Il estime que presque tous les Azéris du Canada ont été touchés par cette guerre, puisque des membres de leurs familles vivent à proximité des combats. « Quelques-uns de nos membres ont perdu des proches », ajoute-t-il.

 

Au-delà des lois

Pour Cesar Jaramillo, directeur de l’organisation non gouvernementale canadienne Project Plougshares, le conflit du Haut-Karabakh est un nouvel exemple du double discours canadien. « Il y a un décalage très clair entre l’action et la rhétorique du gouvernement qui gère très bien ses relations publiques en prônant la diplomatie internationale et les droits humains, explique-t-il. Mais quand ces valeurs empêchent une possibilité de profit et de création d’emploi, ils les oublient. »

Au début du mois d’octobre, le gouvernement a annoncé qu’il cessait d’exporter des drones militaires vers la Turquie. Cette déclaration a suivi des reportages suspectant l’utilisation par les forces azéries de drones turcs équipés de capteurs fabriqués en Ontario.

 

 

Si cette décision était nécessaire, elle pourrait n’être qu’un écran de fumée selon M. Jaramillo. « Le gouvernement avait déjà suspendu deux fois la vente d’armes à l’Arabie Saoudite, mais ça n’a pas duré, explique-t-il. Actuellement, des armes y sont toujours exportées tandis que la guerre continue de faire rage au Yémen. »

 

Montage : Pascaline David – Genially

 

Le Canada a rejoint, l’année dernière, le Traité sur le commerce des armes (TCA) qui vise à réglementer les ventes d’armes internationales. Les pays signataires doivent s’assurer que l’exportation d’armes n’implique pas de risques de miner la paix et la sécurité ou d’être utilisée pour « commettre ou faciliter une violation grave du droit international humanitaire ou des droits de l’Homme ».
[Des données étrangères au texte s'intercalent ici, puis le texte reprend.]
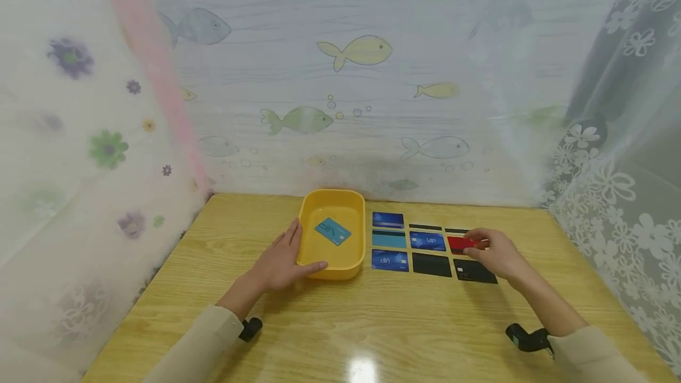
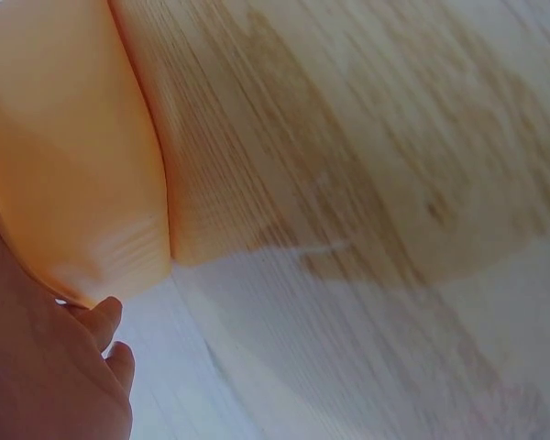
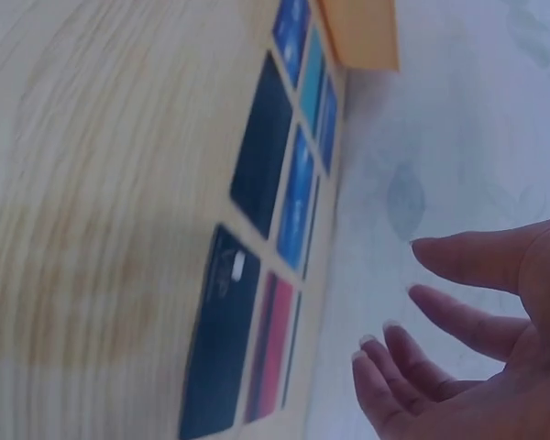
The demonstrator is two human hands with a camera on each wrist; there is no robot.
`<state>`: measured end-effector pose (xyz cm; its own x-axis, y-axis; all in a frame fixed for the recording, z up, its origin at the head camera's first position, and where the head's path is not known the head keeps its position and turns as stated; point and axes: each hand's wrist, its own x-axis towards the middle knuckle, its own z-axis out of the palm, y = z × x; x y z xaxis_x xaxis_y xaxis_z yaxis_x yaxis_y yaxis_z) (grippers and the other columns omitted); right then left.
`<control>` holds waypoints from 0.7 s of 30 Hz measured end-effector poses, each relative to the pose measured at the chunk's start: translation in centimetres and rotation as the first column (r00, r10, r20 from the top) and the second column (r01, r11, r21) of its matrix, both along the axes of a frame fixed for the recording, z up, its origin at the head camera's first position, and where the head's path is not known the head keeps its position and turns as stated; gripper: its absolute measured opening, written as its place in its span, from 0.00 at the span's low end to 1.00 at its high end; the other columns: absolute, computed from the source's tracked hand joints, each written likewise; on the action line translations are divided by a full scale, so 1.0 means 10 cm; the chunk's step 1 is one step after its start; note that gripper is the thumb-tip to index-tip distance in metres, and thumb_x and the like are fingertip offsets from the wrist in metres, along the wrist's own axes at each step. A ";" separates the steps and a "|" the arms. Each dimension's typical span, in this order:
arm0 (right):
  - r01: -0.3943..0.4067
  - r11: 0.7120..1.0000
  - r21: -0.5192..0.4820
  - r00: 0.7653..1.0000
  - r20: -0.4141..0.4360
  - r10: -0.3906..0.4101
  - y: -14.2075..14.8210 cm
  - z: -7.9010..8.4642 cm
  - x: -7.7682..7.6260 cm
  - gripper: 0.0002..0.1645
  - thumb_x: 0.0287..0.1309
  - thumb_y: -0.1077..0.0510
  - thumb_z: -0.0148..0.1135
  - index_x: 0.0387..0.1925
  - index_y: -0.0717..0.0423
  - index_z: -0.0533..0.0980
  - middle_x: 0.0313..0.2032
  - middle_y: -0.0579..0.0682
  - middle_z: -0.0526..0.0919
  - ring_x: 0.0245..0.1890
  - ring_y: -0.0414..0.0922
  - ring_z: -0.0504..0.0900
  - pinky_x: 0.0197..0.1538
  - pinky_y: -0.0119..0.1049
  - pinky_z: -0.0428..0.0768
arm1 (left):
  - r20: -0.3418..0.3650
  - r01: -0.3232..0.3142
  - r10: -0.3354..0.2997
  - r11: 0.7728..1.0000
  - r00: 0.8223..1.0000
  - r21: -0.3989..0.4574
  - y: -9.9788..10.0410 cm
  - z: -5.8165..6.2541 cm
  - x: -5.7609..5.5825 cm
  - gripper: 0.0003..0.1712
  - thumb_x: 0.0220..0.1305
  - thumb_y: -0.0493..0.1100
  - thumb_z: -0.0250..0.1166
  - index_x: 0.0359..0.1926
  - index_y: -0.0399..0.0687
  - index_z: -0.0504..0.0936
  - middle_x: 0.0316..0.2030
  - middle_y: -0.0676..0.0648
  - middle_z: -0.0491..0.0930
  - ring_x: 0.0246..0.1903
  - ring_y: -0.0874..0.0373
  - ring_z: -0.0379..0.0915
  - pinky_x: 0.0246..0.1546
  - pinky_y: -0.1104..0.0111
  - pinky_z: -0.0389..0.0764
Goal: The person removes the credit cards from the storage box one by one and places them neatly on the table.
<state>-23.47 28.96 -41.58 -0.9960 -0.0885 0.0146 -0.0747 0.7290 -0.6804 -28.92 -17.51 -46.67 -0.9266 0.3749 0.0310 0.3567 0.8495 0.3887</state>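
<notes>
My left hand (image 1: 280,260) rests against the left side of a yellow plastic tray (image 1: 340,273), its thumb along the near rim and its fingers stretched along the outer wall. Inside the tray lies a teal VIP card (image 1: 333,231). Over the right column of cards hovers my right hand (image 1: 497,253), thumb and fingers apart around a red card (image 1: 460,245) with a dark stripe. In the right wrist view, nothing shows between those loosely bent fingers (image 3: 467,257). Nearest below that hand is a black VIP card (image 1: 475,271).
Right of the tray, several cards lie in rows: blue VIP cards (image 1: 427,241), a light blue striped card (image 1: 389,239), a plain black card (image 1: 431,265). Behind the wooden table (image 1: 319,324) hangs a fish-patterned curtain (image 1: 367,135); a lace curtain (image 1: 606,194) borders the right.
</notes>
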 end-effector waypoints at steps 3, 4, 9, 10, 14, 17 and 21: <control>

« Les conditions du TCA n’ont pas été respectées et nous pensons que le Canada ignore les risques, qu’il regarde volontairement ailleurs, ajoute M. Jaramillo. La réalité est telle qu’une majorité de l’industrie de l’armement canadien est liée aux conflits les plus dévastateurs du monde. C’est une position intenable. » Selon lui, un début de solution consisterait à reconnaître que le risque existe bel et bien.

 

 

Absence d’expertise

Pour Irvin Studin, rédacteur en chef du magazine Global Brief et chercheur associé à la Chaire Raoul-Dandurand de l’UQAM, le silence du Canada ne s’explique pas par des intérêts financiers liés aux exportations d’armes vers la Turquie. « C’est une vision trop réductrice et simpliste de la situation », lance-t-il.

Studin estime que le désintérêt et le manque d’expertise sont plutôt à l’origine du statu quo favorisé par le pays, qui est trop éloigné géographiquement et diplomatiquement du conflit. « Personne, au sein de l’appareil politique à Ottawa, n’a de connaissances assez pointues sur le sujet pour être capable de se positionner », ajoute celui qui est également président du think tank The Institute for 21 century questions (21CQ).

La pandémie aurait aussi joué un rôle de « distraction », détournant l’attention du gouvernement qui se concentre davantage sur les enjeux nationaux.

Alors, protection d’intérêts ou désintérêt ? Toujours est-il que la fin du conflit au Haut-Karabakh ne favorisera probablement pas une nouvelle prise de parole du Canada sur ces enjeux.